- [Instructions for the task] Look through the entries below and show every line containing the word "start".

##### Given data #####

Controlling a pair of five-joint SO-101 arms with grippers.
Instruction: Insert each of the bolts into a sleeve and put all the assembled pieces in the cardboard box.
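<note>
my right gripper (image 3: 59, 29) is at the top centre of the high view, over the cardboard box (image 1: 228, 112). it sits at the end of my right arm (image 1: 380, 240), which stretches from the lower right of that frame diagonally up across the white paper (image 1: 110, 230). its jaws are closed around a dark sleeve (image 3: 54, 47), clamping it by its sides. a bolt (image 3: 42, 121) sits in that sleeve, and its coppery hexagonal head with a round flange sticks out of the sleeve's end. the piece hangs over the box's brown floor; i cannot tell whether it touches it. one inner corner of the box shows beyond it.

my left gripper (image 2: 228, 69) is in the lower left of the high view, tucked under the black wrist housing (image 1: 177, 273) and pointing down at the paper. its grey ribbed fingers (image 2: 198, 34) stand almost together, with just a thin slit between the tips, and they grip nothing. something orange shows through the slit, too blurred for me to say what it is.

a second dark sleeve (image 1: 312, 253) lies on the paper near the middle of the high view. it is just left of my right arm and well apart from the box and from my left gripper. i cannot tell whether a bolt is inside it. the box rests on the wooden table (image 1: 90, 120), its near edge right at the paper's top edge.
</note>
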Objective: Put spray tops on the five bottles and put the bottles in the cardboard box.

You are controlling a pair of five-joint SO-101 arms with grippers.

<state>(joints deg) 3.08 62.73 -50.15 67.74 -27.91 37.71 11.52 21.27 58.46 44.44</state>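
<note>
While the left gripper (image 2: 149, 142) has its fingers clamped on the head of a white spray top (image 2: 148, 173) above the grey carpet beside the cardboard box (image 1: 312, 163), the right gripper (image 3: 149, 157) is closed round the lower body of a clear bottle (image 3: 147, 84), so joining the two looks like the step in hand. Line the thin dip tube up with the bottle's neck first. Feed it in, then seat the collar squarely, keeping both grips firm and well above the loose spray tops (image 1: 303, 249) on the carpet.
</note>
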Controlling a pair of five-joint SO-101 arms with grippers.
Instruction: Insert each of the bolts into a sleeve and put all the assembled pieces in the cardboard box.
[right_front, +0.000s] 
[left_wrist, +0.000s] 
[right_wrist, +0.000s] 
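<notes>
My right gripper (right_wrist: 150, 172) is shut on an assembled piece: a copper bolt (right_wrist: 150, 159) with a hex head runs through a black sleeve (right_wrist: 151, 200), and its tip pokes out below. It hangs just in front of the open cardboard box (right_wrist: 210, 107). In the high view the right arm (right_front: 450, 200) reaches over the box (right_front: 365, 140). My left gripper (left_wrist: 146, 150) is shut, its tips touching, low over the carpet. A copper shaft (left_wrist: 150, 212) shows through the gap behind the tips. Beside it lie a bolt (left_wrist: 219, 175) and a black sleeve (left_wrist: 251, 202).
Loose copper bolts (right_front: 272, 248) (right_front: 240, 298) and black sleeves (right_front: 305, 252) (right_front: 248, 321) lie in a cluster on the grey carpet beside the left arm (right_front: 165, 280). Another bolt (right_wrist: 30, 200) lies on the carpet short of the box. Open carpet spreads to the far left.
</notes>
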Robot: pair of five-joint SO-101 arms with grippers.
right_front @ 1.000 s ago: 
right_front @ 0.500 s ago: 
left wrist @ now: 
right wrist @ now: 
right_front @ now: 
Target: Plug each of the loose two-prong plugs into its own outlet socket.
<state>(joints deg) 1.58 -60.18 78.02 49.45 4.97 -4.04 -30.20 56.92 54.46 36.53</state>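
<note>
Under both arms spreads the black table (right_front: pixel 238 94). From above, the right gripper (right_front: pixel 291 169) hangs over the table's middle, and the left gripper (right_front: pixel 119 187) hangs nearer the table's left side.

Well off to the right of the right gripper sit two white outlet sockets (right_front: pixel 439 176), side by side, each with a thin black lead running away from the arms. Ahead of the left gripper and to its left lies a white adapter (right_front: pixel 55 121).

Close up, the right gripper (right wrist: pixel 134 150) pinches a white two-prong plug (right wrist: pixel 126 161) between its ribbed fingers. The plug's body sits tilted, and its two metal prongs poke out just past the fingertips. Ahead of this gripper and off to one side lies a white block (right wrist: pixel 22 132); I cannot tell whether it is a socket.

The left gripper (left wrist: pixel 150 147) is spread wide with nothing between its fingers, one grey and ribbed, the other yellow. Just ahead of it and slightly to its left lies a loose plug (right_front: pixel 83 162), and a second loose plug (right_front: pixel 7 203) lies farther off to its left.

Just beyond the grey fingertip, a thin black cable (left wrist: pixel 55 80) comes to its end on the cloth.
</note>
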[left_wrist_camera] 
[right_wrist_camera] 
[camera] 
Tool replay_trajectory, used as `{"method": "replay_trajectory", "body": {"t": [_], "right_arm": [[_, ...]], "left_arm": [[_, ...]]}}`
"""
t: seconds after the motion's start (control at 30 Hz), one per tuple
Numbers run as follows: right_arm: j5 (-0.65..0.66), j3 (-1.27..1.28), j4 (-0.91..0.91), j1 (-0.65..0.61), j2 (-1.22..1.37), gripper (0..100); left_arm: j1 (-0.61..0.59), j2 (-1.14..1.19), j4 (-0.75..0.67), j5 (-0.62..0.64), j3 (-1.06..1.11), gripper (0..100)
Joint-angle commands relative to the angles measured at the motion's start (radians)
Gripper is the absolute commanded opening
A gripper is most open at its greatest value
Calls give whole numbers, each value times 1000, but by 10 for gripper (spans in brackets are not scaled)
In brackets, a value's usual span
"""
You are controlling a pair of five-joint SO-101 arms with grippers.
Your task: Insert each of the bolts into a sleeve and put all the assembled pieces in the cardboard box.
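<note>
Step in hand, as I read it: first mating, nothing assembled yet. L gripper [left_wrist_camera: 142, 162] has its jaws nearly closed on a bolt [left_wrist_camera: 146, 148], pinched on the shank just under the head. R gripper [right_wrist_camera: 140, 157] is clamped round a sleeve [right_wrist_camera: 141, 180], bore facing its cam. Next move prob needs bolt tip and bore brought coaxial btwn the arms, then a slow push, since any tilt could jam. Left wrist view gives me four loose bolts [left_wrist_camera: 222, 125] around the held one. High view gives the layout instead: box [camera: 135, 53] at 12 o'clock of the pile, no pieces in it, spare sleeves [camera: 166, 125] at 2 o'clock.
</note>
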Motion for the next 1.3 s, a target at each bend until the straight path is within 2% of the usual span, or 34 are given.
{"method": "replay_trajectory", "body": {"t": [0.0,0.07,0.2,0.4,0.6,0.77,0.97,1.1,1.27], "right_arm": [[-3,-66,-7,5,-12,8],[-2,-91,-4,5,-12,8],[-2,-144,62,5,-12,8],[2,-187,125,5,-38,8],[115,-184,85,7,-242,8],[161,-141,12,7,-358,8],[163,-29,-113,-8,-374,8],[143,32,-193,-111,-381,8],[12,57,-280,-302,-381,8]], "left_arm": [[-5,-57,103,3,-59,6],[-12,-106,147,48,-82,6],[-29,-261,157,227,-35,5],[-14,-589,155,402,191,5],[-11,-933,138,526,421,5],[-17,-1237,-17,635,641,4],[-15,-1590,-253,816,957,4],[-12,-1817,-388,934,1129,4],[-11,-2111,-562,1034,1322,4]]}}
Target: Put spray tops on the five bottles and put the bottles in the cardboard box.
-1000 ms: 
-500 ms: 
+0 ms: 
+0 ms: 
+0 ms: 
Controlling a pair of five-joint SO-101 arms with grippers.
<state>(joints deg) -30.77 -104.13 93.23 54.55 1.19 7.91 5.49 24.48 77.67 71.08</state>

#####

- [Task output]
t: seconds after the motion's start (control at 30 Hz), one per tuple
Joint-angle commands relative to the angles measured at the motion's start (radians)

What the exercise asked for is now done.